• _DESCRIPTION OF THE TASK_
Up to and including the line that contains "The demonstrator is", repeat each line of the data exactly, starting from the first.
::: DATA TO USE
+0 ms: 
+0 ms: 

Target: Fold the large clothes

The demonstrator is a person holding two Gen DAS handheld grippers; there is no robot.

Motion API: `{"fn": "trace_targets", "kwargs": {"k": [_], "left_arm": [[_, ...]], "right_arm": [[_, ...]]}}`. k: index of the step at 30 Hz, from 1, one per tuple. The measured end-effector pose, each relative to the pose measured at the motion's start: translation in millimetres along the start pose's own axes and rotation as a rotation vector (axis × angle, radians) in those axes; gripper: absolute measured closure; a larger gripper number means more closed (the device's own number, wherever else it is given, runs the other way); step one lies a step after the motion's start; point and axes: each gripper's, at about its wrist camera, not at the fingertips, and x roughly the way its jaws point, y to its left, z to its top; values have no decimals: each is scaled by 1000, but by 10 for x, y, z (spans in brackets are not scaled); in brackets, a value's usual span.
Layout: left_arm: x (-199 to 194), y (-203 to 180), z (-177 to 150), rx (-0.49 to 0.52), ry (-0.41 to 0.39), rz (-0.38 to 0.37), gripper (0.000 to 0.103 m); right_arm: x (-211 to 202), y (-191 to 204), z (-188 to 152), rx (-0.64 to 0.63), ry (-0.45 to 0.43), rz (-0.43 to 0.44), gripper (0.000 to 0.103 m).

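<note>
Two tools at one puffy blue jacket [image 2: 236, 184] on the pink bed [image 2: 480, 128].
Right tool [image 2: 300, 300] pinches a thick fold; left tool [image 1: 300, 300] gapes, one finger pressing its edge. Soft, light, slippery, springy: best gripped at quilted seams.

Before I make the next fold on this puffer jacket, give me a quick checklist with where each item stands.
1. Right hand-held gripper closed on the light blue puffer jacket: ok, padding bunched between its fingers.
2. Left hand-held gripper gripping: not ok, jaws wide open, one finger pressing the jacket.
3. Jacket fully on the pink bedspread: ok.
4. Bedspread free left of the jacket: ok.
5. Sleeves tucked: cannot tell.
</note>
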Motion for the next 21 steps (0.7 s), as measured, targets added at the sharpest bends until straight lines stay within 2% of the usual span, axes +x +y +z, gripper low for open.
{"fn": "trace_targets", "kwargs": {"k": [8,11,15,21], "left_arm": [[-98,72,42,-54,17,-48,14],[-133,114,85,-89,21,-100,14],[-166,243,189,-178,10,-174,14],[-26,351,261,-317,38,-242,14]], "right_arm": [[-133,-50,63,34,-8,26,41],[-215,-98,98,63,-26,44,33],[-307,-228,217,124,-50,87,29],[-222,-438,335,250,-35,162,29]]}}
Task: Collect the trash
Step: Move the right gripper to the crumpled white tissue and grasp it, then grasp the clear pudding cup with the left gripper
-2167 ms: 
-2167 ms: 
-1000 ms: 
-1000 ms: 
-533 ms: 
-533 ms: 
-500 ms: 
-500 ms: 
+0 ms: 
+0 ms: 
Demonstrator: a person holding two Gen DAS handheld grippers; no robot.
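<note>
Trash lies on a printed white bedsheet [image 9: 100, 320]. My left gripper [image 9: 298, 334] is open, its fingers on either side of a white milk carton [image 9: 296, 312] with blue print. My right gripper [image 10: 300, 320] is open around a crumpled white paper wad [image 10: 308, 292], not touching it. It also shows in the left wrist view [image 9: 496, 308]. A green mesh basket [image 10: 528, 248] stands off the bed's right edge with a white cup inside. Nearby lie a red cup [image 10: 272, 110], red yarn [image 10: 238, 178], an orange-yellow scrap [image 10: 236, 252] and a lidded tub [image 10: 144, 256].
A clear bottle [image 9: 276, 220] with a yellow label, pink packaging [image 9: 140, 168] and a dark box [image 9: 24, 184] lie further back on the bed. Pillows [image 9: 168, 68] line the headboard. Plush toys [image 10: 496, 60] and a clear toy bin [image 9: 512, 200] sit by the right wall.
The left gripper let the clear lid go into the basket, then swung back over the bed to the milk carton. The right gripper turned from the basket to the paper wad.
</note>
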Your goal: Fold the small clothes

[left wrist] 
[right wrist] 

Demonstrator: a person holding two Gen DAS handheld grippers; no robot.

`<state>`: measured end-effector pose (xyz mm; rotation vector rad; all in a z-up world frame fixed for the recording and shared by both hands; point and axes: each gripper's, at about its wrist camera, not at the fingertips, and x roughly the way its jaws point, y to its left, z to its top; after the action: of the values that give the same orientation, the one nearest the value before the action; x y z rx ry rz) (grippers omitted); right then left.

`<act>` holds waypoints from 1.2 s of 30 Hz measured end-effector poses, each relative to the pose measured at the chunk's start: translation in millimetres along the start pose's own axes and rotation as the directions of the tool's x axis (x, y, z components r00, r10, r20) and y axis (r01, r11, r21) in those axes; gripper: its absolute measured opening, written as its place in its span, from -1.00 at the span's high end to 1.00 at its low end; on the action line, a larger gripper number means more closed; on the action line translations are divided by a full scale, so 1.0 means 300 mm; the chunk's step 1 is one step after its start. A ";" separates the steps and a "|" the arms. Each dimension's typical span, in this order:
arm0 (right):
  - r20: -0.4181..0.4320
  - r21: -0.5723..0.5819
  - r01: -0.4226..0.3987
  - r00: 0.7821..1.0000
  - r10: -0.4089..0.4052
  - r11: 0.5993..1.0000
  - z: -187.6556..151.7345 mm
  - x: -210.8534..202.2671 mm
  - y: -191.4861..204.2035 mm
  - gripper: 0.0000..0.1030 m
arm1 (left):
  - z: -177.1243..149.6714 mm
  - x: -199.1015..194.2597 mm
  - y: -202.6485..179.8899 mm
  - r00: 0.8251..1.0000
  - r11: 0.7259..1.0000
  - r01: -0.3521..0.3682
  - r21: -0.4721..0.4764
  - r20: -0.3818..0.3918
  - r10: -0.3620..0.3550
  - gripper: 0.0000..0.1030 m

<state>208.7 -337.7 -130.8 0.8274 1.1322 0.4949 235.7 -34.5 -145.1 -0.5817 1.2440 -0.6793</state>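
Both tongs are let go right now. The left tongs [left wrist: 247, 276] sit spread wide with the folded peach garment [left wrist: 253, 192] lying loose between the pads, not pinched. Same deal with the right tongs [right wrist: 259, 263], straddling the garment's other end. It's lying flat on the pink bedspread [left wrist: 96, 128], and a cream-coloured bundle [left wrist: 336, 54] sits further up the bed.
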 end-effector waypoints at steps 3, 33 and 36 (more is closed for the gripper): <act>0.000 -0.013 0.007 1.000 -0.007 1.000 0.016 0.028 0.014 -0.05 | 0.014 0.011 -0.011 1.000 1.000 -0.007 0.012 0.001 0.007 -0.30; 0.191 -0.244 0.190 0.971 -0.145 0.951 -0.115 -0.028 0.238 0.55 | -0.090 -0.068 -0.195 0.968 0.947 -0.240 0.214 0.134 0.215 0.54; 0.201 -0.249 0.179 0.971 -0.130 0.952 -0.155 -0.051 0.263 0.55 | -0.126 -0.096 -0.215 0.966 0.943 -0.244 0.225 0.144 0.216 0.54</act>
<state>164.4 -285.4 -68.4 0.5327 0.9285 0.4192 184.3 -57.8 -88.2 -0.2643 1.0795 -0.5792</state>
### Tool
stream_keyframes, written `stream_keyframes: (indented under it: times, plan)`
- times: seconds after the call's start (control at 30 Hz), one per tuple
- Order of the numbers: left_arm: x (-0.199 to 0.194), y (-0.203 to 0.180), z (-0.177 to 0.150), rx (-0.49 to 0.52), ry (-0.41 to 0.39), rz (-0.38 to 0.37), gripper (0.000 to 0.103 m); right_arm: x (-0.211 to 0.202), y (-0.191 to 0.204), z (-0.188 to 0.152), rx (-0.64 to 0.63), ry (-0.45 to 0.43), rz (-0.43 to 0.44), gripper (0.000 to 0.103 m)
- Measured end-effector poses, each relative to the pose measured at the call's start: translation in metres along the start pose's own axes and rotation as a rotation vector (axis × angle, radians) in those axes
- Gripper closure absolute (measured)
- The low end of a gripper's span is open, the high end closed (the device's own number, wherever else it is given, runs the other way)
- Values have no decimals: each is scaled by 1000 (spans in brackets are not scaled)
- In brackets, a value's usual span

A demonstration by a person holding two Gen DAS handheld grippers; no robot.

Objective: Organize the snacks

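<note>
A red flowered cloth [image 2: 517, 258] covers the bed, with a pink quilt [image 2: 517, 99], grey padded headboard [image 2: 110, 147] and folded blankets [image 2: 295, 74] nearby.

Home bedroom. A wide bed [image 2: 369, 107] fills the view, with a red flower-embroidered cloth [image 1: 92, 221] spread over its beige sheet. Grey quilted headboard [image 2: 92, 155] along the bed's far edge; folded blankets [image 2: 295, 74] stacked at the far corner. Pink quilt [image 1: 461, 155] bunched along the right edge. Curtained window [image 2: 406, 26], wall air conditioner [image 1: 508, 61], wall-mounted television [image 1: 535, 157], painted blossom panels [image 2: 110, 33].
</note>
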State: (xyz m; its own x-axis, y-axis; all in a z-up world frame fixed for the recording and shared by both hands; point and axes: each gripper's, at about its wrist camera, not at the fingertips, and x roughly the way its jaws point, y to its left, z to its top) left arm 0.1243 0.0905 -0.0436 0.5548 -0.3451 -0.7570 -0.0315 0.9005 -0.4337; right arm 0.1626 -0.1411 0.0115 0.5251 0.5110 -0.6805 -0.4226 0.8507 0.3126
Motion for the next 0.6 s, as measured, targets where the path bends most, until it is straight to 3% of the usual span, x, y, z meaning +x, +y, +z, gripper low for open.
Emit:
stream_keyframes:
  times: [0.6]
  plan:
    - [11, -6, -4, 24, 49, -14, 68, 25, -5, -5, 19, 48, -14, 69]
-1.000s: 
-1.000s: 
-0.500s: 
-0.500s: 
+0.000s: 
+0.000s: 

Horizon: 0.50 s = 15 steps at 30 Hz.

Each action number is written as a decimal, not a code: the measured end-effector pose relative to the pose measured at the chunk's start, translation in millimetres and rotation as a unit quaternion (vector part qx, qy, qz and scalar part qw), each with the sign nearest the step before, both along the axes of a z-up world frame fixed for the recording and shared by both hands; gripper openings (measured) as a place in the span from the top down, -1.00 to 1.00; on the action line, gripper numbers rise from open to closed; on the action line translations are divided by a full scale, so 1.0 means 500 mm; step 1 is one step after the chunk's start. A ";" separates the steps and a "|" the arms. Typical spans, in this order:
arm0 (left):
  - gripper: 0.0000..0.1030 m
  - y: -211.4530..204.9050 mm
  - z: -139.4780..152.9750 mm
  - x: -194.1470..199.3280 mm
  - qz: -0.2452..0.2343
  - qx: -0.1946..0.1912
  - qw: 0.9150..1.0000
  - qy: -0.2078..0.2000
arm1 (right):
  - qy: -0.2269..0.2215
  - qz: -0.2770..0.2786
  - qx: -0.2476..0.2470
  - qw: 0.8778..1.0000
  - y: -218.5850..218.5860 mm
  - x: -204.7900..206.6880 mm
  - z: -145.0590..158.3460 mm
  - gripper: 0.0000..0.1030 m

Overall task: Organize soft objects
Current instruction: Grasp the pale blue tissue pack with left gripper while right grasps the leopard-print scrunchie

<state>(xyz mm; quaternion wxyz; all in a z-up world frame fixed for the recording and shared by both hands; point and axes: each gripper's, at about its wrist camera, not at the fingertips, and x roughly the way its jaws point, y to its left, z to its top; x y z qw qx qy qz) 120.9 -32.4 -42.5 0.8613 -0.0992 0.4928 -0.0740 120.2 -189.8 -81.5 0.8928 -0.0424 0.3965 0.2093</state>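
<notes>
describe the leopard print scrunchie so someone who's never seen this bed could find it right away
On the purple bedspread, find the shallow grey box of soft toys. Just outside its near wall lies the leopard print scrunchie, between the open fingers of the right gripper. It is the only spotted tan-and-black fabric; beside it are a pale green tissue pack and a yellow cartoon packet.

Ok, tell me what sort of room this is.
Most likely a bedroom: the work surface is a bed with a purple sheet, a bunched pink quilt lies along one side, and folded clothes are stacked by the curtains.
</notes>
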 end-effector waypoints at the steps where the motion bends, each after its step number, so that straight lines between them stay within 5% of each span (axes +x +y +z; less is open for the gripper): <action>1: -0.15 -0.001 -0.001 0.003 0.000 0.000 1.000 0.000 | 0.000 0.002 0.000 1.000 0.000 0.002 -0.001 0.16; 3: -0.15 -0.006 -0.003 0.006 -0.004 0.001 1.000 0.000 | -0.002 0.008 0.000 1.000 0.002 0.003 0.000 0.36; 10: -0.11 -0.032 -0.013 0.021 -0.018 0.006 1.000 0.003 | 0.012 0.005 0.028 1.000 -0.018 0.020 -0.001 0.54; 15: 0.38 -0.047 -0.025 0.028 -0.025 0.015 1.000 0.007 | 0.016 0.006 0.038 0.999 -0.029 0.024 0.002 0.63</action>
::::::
• _RESULT FOR THIS EXERCISE_
+0 ms: 
+0 ms: 

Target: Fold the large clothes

The demonstrator is a person holding two Gen DAS handheld grippers; there is no robot.

Work on the exercise is complete.